[What to work on]
Only the pictures are to be left out; please reproduce everything else in the data exactly.

──────────

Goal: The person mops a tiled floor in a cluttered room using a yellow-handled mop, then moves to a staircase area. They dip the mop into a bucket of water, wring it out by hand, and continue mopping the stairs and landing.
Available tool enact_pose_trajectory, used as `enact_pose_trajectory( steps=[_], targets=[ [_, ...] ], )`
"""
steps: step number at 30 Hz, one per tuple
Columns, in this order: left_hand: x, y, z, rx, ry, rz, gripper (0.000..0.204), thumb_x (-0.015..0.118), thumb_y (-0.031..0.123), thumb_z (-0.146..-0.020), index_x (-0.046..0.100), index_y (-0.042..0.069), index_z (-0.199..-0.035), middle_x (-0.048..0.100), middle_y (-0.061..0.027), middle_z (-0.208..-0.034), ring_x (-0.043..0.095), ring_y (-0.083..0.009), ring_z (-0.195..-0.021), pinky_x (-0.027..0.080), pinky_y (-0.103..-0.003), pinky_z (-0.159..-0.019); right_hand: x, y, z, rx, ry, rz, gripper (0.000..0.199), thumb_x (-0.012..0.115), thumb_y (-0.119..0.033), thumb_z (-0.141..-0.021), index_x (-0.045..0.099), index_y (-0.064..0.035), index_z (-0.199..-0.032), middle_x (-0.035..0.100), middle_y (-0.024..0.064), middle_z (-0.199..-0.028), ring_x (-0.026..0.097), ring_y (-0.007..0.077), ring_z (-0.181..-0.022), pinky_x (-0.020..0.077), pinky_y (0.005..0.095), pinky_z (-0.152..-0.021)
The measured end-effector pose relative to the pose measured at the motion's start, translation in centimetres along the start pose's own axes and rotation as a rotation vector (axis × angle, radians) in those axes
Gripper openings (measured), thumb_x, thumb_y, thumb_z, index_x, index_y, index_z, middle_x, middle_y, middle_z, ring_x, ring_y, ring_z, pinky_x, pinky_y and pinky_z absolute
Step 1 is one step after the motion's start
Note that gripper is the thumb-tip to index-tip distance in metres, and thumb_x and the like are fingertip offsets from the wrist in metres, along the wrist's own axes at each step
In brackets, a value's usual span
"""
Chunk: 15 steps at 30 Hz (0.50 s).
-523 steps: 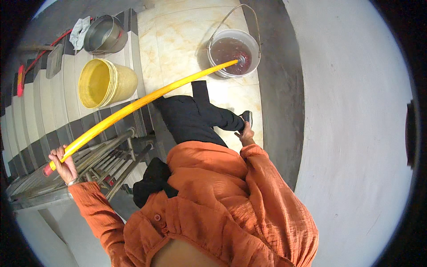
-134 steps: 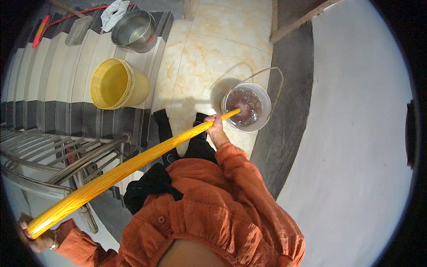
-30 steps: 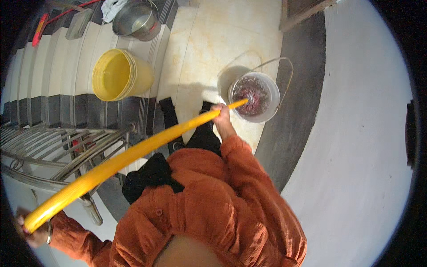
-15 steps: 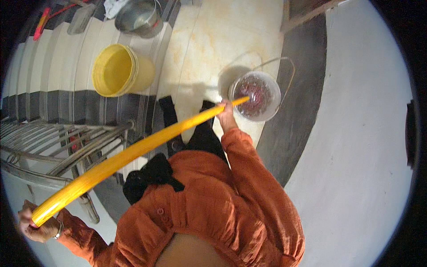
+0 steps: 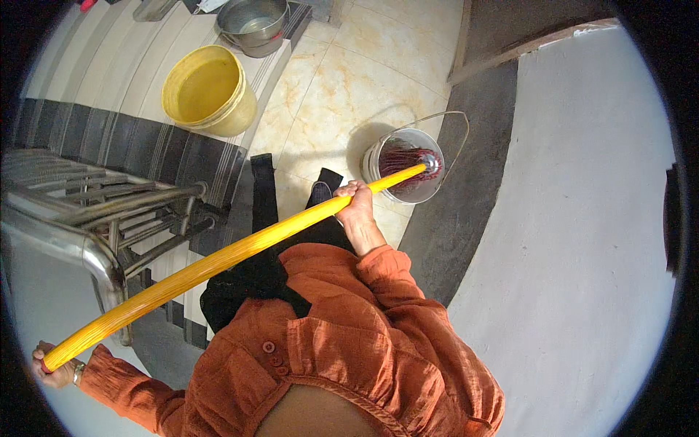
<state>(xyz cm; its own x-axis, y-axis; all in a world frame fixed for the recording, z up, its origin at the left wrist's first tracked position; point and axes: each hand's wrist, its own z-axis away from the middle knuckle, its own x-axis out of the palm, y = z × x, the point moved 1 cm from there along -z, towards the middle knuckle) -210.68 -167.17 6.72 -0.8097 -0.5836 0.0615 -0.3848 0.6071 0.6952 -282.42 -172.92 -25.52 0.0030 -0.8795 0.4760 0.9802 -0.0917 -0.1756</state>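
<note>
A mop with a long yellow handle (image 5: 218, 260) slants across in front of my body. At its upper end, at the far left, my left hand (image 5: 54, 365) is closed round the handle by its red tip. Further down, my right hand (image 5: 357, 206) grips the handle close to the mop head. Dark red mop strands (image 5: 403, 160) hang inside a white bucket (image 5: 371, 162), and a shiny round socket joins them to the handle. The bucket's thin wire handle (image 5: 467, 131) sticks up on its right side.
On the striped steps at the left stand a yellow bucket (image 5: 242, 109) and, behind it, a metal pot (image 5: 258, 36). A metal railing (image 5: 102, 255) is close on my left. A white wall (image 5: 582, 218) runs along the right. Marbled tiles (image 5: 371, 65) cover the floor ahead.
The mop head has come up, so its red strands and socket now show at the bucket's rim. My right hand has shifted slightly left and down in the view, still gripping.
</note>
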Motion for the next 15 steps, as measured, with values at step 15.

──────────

[Result]
Goal: The person mops a tiled floor in a cluttered room using a yellow-handled mop, then moves to a staircase area. They dip the mop into a bucket of water, wring it out by hand, and continue mopping the stairs and landing.
Available tool enact_pose_trajectory, used as `enact_pose_trajectory( steps=[_], targets=[ [_, ...] ], )`
"""
steps: step number at 30 Hz, one per tuple
Columns, in this order: left_hand: x, y, z, rx, ry, rz, gripper (0.000..0.204), thumb_x (-0.015..0.118), thumb_y (-0.031..0.123), thumb_z (-0.146..-0.020), index_x (-0.046..0.100), index_y (-0.042..0.069), index_z (-0.199..-0.035), middle_x (-0.048..0.100), middle_y (-0.061..0.027), middle_z (-0.208..-0.034), ring_x (-0.043..0.095), ring_y (-0.083..0.009), ring_z (-0.195..-0.021), pinky_x (-0.027..0.080), pinky_y (-0.103..-0.003), pinky_z (-0.159..-0.019); right_hand: x, y, z, rx, ry, rz, gripper (0.000..0.199), thumb_x (-0.012..0.115), thumb_y (-0.119..0.033), thumb_z (-0.141..-0.021), index_x (-0.045..0.099), index_y (-0.064..0.035), index_z (-0.199..-0.032), middle_x (-0.035..0.100), middle_y (-0.024..0.064), middle_z (-0.199..-0.028), ring_x (-0.026..0.097), ring_y (-0.007..0.077), ring_z (-0.181..-0.022), pinky_x (-0.020..0.077), pinky_y (0.005..0.095), pinky_z (-0.152..-0.021)
The measured end-effector pose relative to the pose measured at the motion's start, translation in centimetres along the start pose's own axes and rotation as a rotation vector (axis × angle, radians) in those axes
Gripper openings (measured), thumb_x, thumb_y, thumb_z, index_x, index_y, index_z, middle_x, middle_y, middle_z, ring_x, ring_y, ring_z, pinky_x, pinky_y and pinky_z absolute
Step 1 is one step after the motion's start
Note that gripper is the thumb-tip to index-tip distance in metres, and thumb_x and the like are fingertip offsets from the wrist in metres, along the wrist's own axes at each step
In brackets, a value's usual span
"""
Chunk: 15 steps at 30 Hz (0.50 s).
-523 steps: 
-134 steps: 
-30 steps: 
-15 steps: 
+0 steps: 
<state>(xyz cm; its own x-axis, y-axis; all in a world frame fixed for the recording, z up, its origin at the left wrist's first tracked position; point and axes: each hand's wrist, its own z-axis away from the middle knuckle, its own x-axis out of the palm, y = z × x, the point moved 1 cm from there along -z, towards the middle knuckle) -210.68 -167.17 6.72 -0.8097 -0.5836 0.0615 -0.3848 0.6071 0.6952 -282.42 -172.92 -25.52 0.0030 -0.8795 0.4760 0.9802 -0.0917 -0.1756</state>
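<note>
A mop with a long yellow handle (image 5: 218, 260) slants across in front of my body. At its upper end, at the far left, my left hand (image 5: 54, 365) is closed round the handle by its red tip. Further down, my right hand (image 5: 357, 206) grips the handle close to the mop head. Dark red mop strands (image 5: 403, 160) hang inside a white bucket (image 5: 371, 162), and a shiny round socket joins them to the handle. The bucket's thin wire handle (image 5: 467, 131) sticks up on its right side.
On the striped steps at the left stand a yellow bucket (image 5: 242, 109) and, behind it, a metal pot (image 5: 258, 36). A metal railing (image 5: 102, 255) is close on my left. A white wall (image 5: 582, 218) runs along the right. Marbled tiles (image 5: 371, 65) cover the floor ahead.
The mop head has come up, so its red strands and socket now show at the bucket's rim. My right hand has shifted slightly left and down in the view, still gripping.
</note>
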Motion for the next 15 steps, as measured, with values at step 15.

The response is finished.